それがITテクノロジーによって、まず現金を使用しない決済が登場し、あっという間に普及。その背景には偽札の蔓延や、銀行口座やクレジットカードが持てないという問題がありました。そこで改ざんできない信頼できるモバイル決済が登場し、続いてレビューや決済に紐付く信用スコアなどで相互監視されているシェアサービスが拡充。“嘘がつけない仕組み”をテクノロジーが担保してくれるようになったのです。そして「シェアサービスの方が安全・安心だよね」というイメージがあっという間に国民の間に広がって根付いていきました。

――このシェアサービスの普及のトリガーとして、政策が先だったのか、それとも市民からのボトムアップが先だったのか、どちらでしょう?

これも、実際に訪問して衝撃を受けました。中国の法律の作り方が、日本とは大きく違っているのですね。日本はあらゆるリスクをチェックし、様々な立場の利害調整をして法律を作らないと新しいことは始められないですが、向こうはまず、やらせてみるんです。ちょっとアメリカ型に近いですかね。例えば、中国には現状、民泊に関する法律がないのですね。だから、自由にできるので当然のことながら、ものすごく浸透している。ミールシェアも年間450万食と既存の旅館業や食品衛生法に当てはめずに新たなサービスはまず広がって問題がおきないか、規制する必要があるのかないのか様子をみます。

日本はどうしても黒か白かを決めたがり、既存の業法に当てはめようと考えます。中国では、全然考え方が違っていて、ライドシェアも民泊もミールシェアも、まったく新しい第三のモノであって、従来のタクシーや宿泊施設、飲食店とは別物だととらえるのです。

白でも黒でもない。むしろ既存の業種に当てはめるのに無理があるので、まずはやらせてみて、広がっていく過程で問題が浮き彫りになってはじめて法律をつくるという順番になっています。

――そうなると、プラットフォーマー(サービスを提供する事業者)もやりやすいですよね。新しいサービスが登場しやすい環境にありますね。

そうですね。現在、もっとも市場が大きくなっているのはお金のシェアです。日本のようなクラウドファンディングではなく、個人間のお金の貸し借りなんですね。当然、あれだけ人口が大きい国ですから、それに伴ってマーケットも大きく、急成長しています。広がった背景は元々、銀行の融資は高金利で、中小には貸し出さないし、そのため闇金融が暗躍していました。
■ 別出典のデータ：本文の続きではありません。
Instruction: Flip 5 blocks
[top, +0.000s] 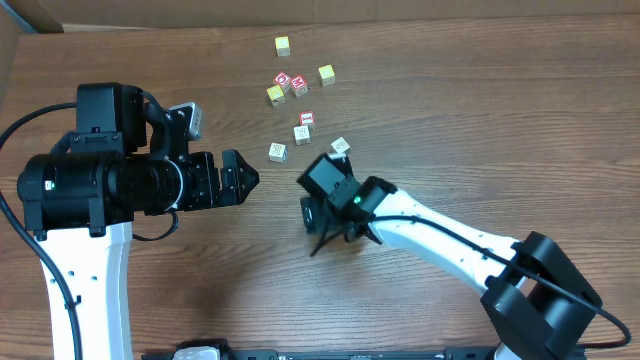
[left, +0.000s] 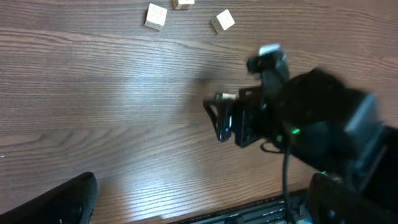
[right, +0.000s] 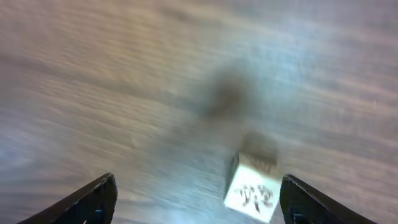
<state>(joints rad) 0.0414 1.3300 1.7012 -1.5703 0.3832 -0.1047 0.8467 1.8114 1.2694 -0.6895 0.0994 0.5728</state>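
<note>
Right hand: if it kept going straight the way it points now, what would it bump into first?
Probably the pale block with a dark drawing, just ahead between the right hand's open fingers. Past it shows only the wooden table. The picture is blurred, so depth is uncertain.

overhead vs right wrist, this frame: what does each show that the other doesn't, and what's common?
Only overhead: the left arm with its open left tool, the right arm seen from above, and the scattered cubes beyond it.
Only right wrist: a pale block with a dark drawing, on the wood between the spread fingers of the right tool. From overhead the arm seems to hide it.
Both: the wood-grain table and the right tool.
</note>
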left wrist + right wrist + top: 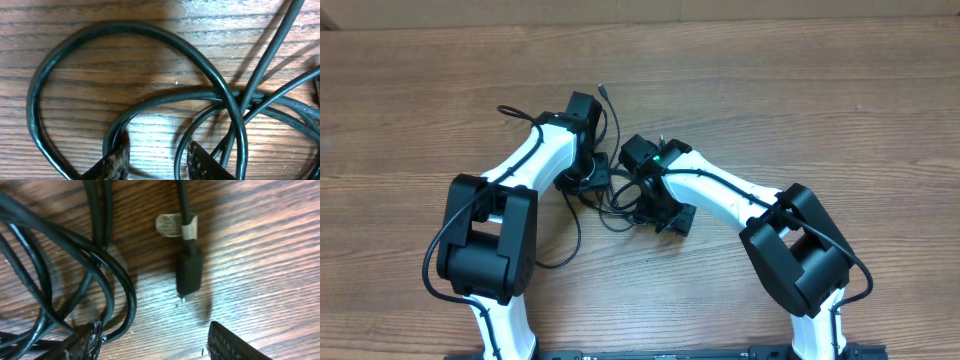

闇金や銀行の問題解決として、個人が個人や企業に貸し出すかたちでどんどんお金のシェアサービスの方に借り手が移っている状況になっています。これによって、自分で事業を興す人が増えるという好循環も生まれています。

――シェアリングエコノミーが中国の経済をクリーンにしていったイメージですね。

そうですね。私は10年ぶりに北京を訪れたのですが、ものすごく街は綺麗になっていましたし、人々のマナーも飛躍的に向上していました。対応してくれる方々のホスピタリティも高く、もしかした日本の方が他者に冷たく、ホスピタリティが低いのでは?と思えるような場面も多々ありました。

あとはスピードとスケールが圧倒的に違う。中国のシェアリングエコノミー企業などは創業して、わずか1~2年で数十億、数百億を調達するような状態にあります。そんな会社がシェアリングエコノミーだけで何十社もあるのですから驚きですよね。とにかく成長が早い。

ベンチャーキャピタルも成長産業だとわかると、その企業を応援することで社会が変わっていくという意識が働くみたいですね。それは政府も同じです。ライドシェアの成長過程においてタクシー会社とのトラブルも生じたようですが、そこですぐにライドシェア新法を作って合法化。ライドシェア業者には一定の規制のもとでタクシーと競争できる整備をすることで解決を図りました。それもたった半年で法律を作ったというのだから驚きです。それでも遅いと政府関係者は話してました。